Task item: Give the number of lines below that contain the string "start", and no other text.

=-=-=-=-=

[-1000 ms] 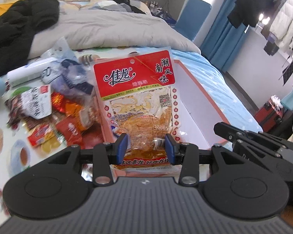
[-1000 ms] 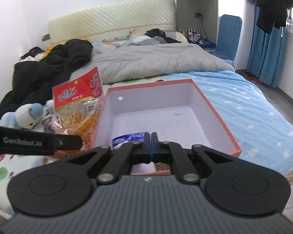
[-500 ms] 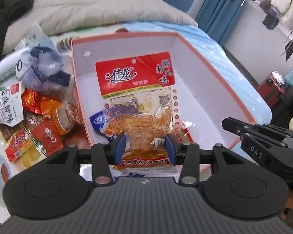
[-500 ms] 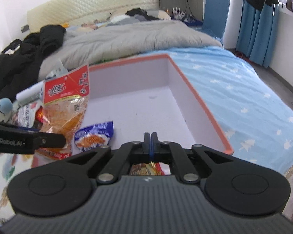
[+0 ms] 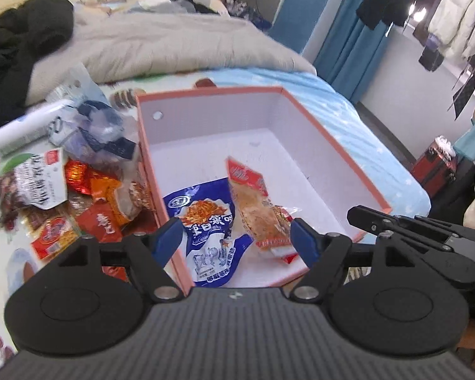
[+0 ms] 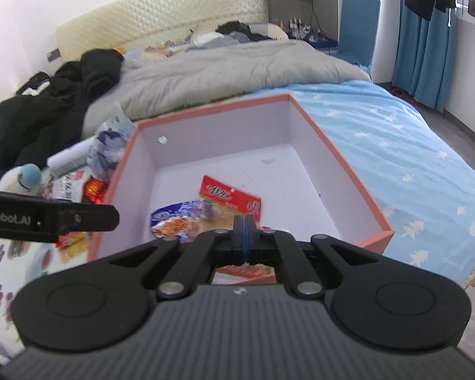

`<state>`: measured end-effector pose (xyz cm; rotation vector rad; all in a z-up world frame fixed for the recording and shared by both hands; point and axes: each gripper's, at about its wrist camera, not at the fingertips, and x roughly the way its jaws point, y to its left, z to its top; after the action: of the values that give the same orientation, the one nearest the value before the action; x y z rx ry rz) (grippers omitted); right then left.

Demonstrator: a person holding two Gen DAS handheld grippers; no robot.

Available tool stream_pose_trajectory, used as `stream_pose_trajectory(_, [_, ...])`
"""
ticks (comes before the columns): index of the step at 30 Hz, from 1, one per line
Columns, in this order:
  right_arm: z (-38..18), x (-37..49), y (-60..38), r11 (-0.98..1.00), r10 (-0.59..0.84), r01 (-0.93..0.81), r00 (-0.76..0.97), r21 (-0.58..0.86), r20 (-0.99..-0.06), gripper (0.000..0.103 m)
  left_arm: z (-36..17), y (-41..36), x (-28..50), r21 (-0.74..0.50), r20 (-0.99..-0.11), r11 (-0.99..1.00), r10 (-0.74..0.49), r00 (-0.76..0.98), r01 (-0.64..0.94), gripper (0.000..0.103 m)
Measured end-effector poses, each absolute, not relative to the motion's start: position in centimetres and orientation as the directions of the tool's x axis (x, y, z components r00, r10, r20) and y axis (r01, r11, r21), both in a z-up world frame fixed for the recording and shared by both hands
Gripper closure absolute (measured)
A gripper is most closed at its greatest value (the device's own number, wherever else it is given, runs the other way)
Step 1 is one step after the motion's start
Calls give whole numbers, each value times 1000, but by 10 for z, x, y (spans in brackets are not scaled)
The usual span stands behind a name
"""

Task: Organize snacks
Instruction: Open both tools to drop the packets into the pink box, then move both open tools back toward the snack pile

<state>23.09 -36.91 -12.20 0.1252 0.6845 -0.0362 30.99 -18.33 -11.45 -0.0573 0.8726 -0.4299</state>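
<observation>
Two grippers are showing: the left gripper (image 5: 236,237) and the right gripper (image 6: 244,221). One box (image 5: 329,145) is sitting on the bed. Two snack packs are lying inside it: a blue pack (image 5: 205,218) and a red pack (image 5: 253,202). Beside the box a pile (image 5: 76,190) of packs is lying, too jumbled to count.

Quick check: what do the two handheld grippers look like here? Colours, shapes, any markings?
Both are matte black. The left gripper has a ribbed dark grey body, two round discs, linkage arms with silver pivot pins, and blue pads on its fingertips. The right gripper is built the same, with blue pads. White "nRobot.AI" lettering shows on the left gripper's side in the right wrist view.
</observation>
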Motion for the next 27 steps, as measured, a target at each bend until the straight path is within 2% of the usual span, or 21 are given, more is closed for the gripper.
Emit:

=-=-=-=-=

Written solution: 2